### [Task description]
Below is some data. Retype exactly the lines starting at the one with "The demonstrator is" and ending at the one with "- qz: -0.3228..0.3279".

### [Recorded data]

☆ ☆ ☆ ☆ ☆ ☆ ☆

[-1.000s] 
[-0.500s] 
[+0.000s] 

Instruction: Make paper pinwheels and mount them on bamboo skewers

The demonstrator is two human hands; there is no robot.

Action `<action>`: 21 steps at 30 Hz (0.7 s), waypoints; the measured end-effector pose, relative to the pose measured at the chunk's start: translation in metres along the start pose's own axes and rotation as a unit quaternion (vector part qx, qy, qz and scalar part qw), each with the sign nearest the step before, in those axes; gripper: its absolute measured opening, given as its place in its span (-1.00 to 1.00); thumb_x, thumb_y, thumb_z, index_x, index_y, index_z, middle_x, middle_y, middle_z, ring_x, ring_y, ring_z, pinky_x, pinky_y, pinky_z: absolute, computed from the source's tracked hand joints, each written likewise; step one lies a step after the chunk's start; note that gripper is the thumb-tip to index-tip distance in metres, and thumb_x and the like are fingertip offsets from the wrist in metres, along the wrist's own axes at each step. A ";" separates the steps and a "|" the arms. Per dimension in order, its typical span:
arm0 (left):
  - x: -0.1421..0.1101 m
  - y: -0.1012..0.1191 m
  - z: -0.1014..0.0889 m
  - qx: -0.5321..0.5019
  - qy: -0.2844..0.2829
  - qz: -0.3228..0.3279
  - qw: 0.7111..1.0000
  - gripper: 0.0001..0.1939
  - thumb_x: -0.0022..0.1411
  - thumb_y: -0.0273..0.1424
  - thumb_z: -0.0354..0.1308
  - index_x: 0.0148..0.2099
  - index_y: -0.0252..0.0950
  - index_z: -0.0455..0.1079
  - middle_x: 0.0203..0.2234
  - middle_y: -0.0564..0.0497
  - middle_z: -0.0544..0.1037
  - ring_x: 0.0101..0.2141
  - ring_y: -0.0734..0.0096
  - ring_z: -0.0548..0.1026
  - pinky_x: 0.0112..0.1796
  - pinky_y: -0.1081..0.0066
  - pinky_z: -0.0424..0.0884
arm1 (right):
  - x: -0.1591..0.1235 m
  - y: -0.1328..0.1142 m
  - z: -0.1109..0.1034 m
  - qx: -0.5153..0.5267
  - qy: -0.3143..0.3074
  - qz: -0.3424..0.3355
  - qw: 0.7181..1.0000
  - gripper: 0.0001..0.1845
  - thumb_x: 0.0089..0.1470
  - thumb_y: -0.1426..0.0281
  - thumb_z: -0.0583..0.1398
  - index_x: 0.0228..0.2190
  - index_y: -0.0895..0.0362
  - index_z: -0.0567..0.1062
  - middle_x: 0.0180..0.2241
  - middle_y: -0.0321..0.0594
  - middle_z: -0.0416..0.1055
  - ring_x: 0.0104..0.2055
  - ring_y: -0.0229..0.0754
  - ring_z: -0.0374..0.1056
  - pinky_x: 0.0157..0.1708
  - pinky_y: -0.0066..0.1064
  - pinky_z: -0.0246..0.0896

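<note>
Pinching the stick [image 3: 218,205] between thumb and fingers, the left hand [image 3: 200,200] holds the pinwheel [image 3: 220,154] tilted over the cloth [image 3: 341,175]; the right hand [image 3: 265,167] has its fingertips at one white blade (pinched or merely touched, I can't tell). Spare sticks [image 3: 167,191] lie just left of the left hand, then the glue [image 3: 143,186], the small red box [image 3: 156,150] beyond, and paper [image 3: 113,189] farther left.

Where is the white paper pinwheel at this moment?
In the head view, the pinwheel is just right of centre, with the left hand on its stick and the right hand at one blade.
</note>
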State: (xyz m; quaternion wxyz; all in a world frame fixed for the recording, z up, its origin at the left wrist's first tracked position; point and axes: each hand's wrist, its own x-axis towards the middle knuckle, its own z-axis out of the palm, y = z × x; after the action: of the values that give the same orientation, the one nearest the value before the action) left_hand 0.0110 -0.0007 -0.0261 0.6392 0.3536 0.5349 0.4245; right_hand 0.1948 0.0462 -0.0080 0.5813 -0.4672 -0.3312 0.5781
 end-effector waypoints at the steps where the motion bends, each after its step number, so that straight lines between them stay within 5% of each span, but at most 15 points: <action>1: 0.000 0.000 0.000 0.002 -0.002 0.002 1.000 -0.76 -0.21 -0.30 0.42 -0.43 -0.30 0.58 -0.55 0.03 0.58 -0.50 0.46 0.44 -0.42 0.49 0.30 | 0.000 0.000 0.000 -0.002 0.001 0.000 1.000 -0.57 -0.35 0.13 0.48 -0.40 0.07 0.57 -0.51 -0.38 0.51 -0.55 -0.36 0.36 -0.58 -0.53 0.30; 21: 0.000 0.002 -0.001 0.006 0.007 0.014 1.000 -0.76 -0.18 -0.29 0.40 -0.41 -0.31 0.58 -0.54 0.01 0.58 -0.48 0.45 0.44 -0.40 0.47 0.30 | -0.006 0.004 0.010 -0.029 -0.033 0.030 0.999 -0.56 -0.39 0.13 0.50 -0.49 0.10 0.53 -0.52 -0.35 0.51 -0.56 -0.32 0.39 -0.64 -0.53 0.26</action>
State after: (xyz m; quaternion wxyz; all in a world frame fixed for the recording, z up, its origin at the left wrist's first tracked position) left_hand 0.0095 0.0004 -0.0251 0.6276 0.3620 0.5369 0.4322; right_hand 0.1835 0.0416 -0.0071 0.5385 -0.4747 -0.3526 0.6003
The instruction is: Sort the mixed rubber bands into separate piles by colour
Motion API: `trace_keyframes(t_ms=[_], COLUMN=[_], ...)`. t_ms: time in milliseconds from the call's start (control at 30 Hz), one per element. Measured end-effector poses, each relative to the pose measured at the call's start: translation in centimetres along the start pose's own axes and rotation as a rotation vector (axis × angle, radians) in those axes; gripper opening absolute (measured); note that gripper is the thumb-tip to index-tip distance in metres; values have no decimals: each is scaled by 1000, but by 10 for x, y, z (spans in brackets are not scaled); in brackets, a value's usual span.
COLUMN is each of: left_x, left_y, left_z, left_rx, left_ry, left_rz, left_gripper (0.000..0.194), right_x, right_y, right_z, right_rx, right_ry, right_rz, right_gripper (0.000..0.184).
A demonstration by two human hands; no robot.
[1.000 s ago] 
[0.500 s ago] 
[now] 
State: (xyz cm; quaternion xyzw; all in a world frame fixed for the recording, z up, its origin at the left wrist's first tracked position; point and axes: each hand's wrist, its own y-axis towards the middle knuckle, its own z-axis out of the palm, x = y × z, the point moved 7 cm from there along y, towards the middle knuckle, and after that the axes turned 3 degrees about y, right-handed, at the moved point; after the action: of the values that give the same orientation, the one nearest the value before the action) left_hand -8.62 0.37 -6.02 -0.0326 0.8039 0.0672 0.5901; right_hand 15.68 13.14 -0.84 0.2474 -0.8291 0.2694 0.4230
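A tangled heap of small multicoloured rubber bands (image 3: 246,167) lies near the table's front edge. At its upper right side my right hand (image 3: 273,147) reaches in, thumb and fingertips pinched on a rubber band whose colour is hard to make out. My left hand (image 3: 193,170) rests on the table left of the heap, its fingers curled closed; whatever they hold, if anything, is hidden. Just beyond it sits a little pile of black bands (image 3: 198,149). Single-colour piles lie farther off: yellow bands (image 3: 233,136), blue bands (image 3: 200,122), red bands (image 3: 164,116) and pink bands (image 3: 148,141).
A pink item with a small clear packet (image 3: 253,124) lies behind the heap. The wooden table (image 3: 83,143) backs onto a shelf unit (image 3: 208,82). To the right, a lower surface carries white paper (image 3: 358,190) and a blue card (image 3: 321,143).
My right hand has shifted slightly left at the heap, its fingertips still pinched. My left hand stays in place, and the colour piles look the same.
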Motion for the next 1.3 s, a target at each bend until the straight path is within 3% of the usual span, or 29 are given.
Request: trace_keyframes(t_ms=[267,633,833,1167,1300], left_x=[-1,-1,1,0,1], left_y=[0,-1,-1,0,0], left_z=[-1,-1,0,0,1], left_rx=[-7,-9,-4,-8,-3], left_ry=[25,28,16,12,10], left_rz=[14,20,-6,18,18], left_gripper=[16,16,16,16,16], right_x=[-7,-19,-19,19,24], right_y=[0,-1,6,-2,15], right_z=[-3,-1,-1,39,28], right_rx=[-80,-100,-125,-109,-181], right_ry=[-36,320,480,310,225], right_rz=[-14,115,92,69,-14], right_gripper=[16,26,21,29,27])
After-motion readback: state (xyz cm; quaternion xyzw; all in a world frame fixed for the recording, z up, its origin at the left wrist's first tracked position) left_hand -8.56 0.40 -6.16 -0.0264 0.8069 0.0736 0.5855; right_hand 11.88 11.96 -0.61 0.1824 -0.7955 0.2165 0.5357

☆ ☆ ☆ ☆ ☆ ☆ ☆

### [Answer to the problem]
The demonstrator is two human hands; there is no robot.

Action `<action>`: 21 steps at 30 Hz (0.7 s), waypoints; the measured end-effector pose, relative to the pose measured at the chunk's start: translation in metres along the start pose's own axes and rotation as a unit quaternion (vector part qx, qy, qz and scalar part qw), each with the sign nearest the step before, in those axes; gripper: its absolute measured opening, given as its place in its span (-1.00 to 1.00); thumb_x, thumb_y, thumb_z, index_x, index_y, index_z, middle_x, middle_y, middle_z, ring_x, ring_y, ring_z, pinky_x, pinky_y, pinky_z: absolute, computed from the source's tracked hand joints, each written likewise; step one lies a step after the chunk's start; note that gripper is the thumb-tip to index-tip distance in metres, and thumb_x and the like are fingertip offsets from the wrist in metres, along the wrist's own axes at each step. A ";" separates the steps and a "|" the arms. Per dimension in order, its typical span:
arm0 (left):
  - x: -0.1421..0.1101 m
  - y: -0.1012..0.1191 m
  - z: -0.1014..0.0889 m
  - qx: -0.5321..0.5019
  - qy: -0.2844..0.2829
  - qz: -0.3228..0.3279

This exercise has now been finished.